Of particular significance in this context is the so-called tri-border area between Brazil, Paraguay and Argentina–a major area where Islamist terrorism, the arms traffic, drug smuggling and fascist elements overlap.
Note, also, that weapons left over from African civil wars and Brazilian companies that had purchased European munitions companies.

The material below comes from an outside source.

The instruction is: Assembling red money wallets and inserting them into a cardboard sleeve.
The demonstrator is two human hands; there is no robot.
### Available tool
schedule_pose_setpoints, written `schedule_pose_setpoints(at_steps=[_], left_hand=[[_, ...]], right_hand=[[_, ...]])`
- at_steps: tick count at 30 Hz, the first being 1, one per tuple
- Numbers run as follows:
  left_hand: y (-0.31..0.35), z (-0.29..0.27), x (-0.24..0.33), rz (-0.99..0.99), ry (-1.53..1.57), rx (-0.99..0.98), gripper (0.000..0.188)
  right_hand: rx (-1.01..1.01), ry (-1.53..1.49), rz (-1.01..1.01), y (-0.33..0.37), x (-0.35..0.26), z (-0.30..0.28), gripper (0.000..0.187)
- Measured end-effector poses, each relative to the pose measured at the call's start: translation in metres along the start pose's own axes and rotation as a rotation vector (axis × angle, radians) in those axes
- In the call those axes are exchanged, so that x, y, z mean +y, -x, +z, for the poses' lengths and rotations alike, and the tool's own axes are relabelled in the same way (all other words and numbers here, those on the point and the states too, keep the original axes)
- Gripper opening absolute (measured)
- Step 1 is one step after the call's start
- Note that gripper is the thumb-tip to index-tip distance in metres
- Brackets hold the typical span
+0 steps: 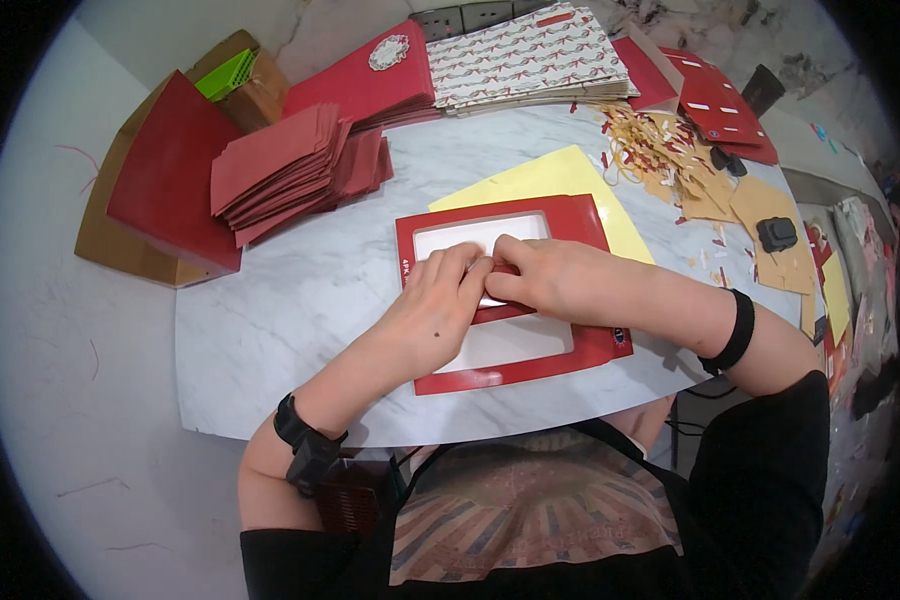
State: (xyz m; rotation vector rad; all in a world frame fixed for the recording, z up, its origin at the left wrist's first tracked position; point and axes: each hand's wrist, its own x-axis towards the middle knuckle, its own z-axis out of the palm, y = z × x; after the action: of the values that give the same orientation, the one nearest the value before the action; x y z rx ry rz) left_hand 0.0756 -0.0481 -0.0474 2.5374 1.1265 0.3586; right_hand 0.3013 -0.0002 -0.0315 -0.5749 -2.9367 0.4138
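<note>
A flat red cardboard box [595, 345] with two windows cut in its front lies on the table before me. White shows through both openings, and a red strip runs between them. Over that middle strip my left hand [435, 310] and my right hand [540, 275] meet, fingertips touching. The right fingers are curled in a pinch. On the left, thumb and fingers are drawn together against the other hand. What they grip is hidden by the fingers. Partly under the box lies a yellow sheet [530, 180].
Left stand a stack of folded red cards [280, 165] and an upright red-lined carton [165, 185]. Behind are red sheets [370, 80] and patterned white bags [530, 55]. To the right lie cut scraps [660, 150], brown card [775, 260] and a small black device [776, 235].
</note>
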Motion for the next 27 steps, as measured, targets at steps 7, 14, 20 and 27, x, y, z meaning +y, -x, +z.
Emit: schedule_pose_setpoints(at_steps=[7, 14, 20, 27], left_hand=[[0.001, 0.0, -0.002, 0.032, -0.258, -0.08, 0.058], [0.001, -0.006, 0.002, 0.015, -0.248, -0.131, 0.061], [0.002, -0.008, -0.002, -0.03, -0.17, -0.084, 0.065], [0.0, -0.009, 0.004, -0.207, -0.207, -0.15, 0.071]], right_hand=[[0.056, 0.192, -0.032, 0.017, -0.009, -0.008, 0.027], [0.018, 0.032, 0.008, 0.05, -0.017, -0.003, 0.075], [0.012, 0.039, -0.015, 0.055, -0.011, 0.002, 0.087], [-0.082, 0.08, -0.008, 0.053, -0.012, -0.003, 0.093]])
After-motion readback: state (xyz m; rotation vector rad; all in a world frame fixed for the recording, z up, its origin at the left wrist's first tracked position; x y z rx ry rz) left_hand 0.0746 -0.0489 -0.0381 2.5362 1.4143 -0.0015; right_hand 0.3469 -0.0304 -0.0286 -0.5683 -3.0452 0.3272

For veteran listeners to this show, the German/Latin American link will bring to mind the Bormann capital network.
Ardgentina: Argentine campaigner Pablo Dreyfus and Swiss colleague Ronald Dreyer battled South American arms and drug traffickingFrom Andrew McLeod
Amid the media frenzy and speculation over the disappearance of Air France’s ill-fated Flight 447, the loss of two of the world’s most prominent figures in the war on the illegal arms trade and international drug trafficking has been virtually overlooked.

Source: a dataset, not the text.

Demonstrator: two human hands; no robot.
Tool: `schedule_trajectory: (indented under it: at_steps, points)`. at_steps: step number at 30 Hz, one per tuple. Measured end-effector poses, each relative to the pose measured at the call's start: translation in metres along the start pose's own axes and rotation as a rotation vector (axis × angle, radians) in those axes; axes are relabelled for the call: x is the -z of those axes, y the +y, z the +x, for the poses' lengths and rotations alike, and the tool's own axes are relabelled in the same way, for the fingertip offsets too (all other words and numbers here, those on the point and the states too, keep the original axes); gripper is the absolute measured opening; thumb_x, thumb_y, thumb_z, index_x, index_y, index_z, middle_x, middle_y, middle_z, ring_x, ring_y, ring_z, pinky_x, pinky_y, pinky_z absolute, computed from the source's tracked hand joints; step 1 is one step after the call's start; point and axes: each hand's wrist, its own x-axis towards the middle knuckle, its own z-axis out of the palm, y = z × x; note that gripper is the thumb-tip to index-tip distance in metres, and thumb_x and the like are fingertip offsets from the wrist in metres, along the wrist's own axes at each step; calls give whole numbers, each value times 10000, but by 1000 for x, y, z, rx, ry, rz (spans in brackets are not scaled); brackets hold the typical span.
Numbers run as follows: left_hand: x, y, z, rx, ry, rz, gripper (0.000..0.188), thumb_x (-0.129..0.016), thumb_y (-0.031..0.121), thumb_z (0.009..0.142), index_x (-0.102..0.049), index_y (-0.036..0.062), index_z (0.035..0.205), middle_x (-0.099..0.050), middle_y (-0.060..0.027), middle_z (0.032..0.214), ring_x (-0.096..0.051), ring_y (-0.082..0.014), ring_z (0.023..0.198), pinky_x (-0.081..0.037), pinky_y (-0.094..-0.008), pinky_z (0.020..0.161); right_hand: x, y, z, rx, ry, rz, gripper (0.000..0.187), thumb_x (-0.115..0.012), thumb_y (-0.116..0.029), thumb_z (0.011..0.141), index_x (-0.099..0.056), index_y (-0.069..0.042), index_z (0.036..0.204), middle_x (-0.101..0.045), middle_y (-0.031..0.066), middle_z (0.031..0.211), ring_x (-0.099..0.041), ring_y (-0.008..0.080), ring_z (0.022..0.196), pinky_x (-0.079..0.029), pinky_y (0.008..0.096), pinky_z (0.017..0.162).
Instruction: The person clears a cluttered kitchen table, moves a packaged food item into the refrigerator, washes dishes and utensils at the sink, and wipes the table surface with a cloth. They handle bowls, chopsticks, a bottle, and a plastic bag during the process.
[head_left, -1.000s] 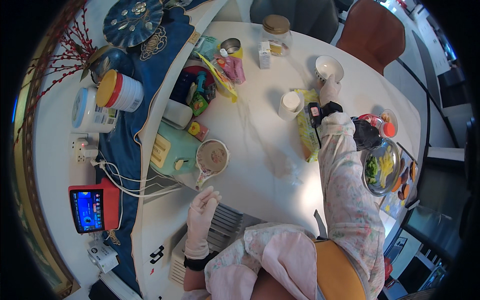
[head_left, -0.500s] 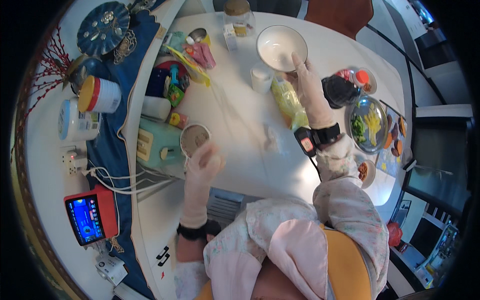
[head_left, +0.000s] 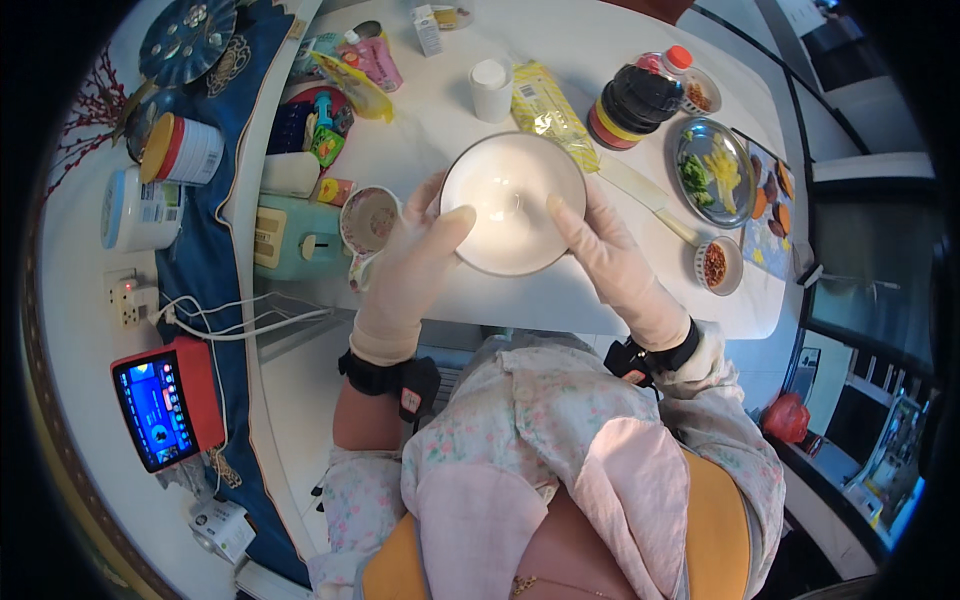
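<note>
A white bowl [head_left: 508, 225] with a thin dark rim is held level between my two gloved hands, close to the table's near edge. My left hand [head_left: 415, 250] grips its left side, thumb over the rim. On the right side my right hand [head_left: 605, 245] does the same, thumb inside and fingers beneath. The bowl's inside shows no contents. Just left of my left hand stands a patterned cup [head_left: 368, 220] with a handle. Beyond the bowl are a yellow packet [head_left: 548, 110] and a white lidded jar [head_left: 491, 92].
To the right are a red-capped dark bottle [head_left: 640, 95], a metal plate [head_left: 713, 170] of chopped green and yellow food, a knife [head_left: 645, 190], and a small bowl [head_left: 718, 266] of red bits. At left are a green toaster [head_left: 295, 240] and a red-framed screen [head_left: 165, 405].
The bowl has come from the far side of the table toward me in my right hand. My left hand has left the patterned cup's side and now grips the bowl too.
</note>
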Motion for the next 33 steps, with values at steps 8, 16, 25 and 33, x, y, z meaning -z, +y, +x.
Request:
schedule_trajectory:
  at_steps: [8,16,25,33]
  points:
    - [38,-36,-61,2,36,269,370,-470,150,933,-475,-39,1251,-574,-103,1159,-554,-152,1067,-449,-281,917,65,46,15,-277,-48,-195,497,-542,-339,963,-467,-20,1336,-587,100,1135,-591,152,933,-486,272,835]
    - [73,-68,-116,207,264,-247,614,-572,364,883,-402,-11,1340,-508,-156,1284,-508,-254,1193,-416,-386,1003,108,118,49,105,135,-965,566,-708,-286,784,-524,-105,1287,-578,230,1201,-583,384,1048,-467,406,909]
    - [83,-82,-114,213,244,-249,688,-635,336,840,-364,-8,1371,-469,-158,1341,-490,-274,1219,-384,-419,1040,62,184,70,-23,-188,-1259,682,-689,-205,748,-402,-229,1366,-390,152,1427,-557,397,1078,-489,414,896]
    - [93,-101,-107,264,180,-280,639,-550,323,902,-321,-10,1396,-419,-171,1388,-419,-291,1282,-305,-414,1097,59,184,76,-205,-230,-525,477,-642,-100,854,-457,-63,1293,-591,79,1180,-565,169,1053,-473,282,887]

Pablo Dreyfus, a 39-year-old Argentine who was travelling with his wife Ana Carolina Rodrigues aboard the doomed flight from Rio de Janeiro to Paris, had worked tirelessly with the Brazilian authorities to stem the flow of arms and ammunition that for years has fuelled the bloody turf wars waged by drug gangs in Rio’s sprawling favelas.
Also travelling with Dreyfus on the doomed flight was his friend and colleague Ronald Dreyer, a Swiss diplomat and co-ordinator of the Geneva Declaration on Armed Violence who had worked with UN missions in El Salvador, Mozambique, Azerbaijan, Kosovo and Angola. Both men were consultants at the Small Arms Survey, an independent think tank based at Geneva’s Graduate Institute of International Studies. The Survey said on its website that Dryer had helped mobilise the support of more than 100 countries to the cause of disarmament and development.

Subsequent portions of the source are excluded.